Ray v. City of New York

62 A.D.3d 591, 880 N.Y.S.2d 37
CourtAppellate Division of the Supreme Court of the State of New York
DecidedMay 26, 2009
StatusPublished
Cited by134 cases

This text of 62 A.D.3d 591 (Ray v. City of New York) is published on Counsel Stack Legal Research, covering Appellate Division of the Supreme Court of the State of New York primary law. Counsel Stack provides free access to over 12 million legal documents including statutes, case law, regulations, and constitutions.

Bluebook
Ray v. City of New York, 62 A.D.3d 591, 880 N.Y.S.2d 37 (N.Y. Ct. App. 2009).

Opinion

Order, Supreme Court, New York County (Judith J. Gische, J.), entered February 29, 2008, which, insofar as appealed from as limited by the briefs, denied plaintiffs’ motion for summary judgment on the issue of liability under Labor Law § 240 (1), and granted defendants’ motion for summary judgment to the extent it sought to dismiss the Labor Law § 200 claim and denied the motion to the extent it sought to dismiss the section 240 (1) claim, unanimously modified, on the law, to grant plaintiffs’ motion for summary judgment on the issue of liability under Labor Law § 240 (1), and otherwise affirmed, without costs.

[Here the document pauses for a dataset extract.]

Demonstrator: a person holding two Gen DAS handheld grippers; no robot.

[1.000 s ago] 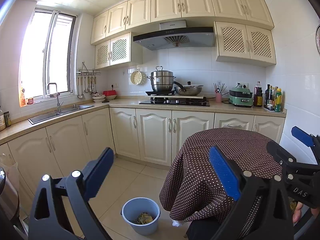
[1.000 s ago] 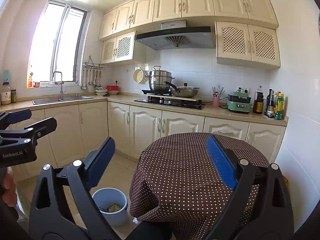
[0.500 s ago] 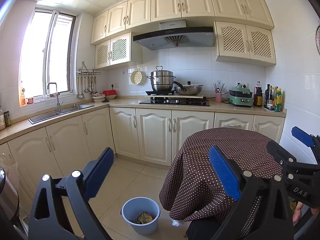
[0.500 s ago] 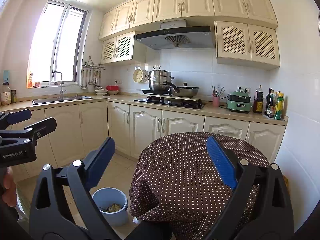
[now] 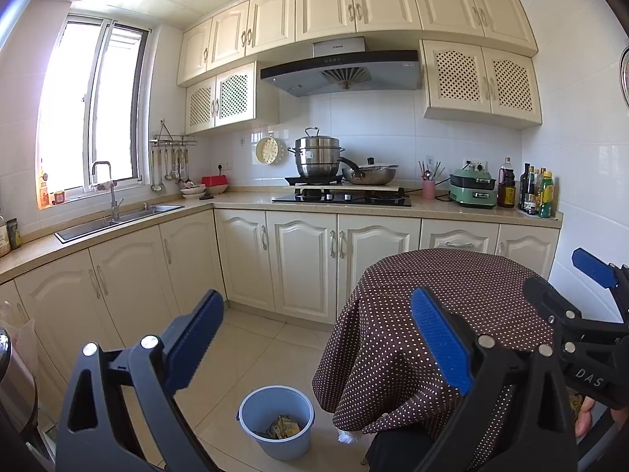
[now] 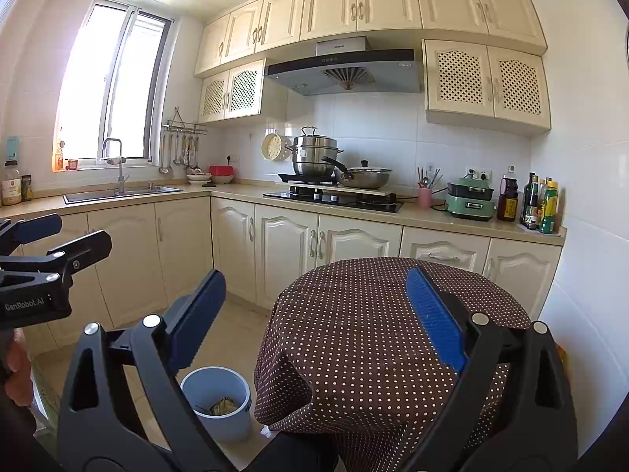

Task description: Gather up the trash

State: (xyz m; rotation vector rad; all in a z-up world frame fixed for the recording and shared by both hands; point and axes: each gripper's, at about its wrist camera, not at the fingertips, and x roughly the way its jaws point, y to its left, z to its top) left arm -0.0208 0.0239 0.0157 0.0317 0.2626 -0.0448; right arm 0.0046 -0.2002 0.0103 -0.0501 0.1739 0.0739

Plaintiff Derrick Ray was injured when he was struck by an 8,000-pound steel beam approximately 60 feet long and two to three feet thick as it was being lowered into place atop two 25-foot-high steel towers. Various witnesses testified that the beam came toward plaintiff at an angle and was moving up and down as well as side to side. The undisputed testimony was that the tag line men on plaintiffs side of the beam could not control the swing of the beam. The crane operator estimated that the beam moved up and down a foot or a foot and a half. The court correctly found that the accident involved an elevation-related risk within the meaning of Labor Law § 240 (1) (see Brown v VJB Constr. Corp., 50 AD3d 373, 376 [2008]; see also Hawkins v [592]*592City of New York, 275 AD2d 634, 634-635 [2000]; Moller v City of New York, 43 AD3d 371 [2007]).

However, the court incorrectly found that summary judgment in plaintiffs’ favor was precluded by an issue of fact as to how the accident occurred. Since plaintiffs injuries were attributable at least in part to defendants’ failure to provide proper protection as mandated by the statute, his motion for summary judgment on the issue of liability thereunder should have been granted (see Cammon v City of New York, 21 AD3d 196, 201 [2005]). After the barge on which the crane and the beam were situated was struck by waves and caused to rock, the motion was transmitted to the beam, causing it to “jump around.” Plaintiffs injuries resulted from the inability of the tagmen on plaintiffs side to steady the beam as the crane operator tried to lower it onto the towers. In addition, the scaffold was defective insofar as plaintiffs foot became ensnared between the wood planks of its platform. That it is unclear from the record whether plaintiff had a tie line or a lifeline does not preclude partial summary judgment in his favor, since his injury was at least partly attributable to the defects in the hoisting equipment and the scaffold.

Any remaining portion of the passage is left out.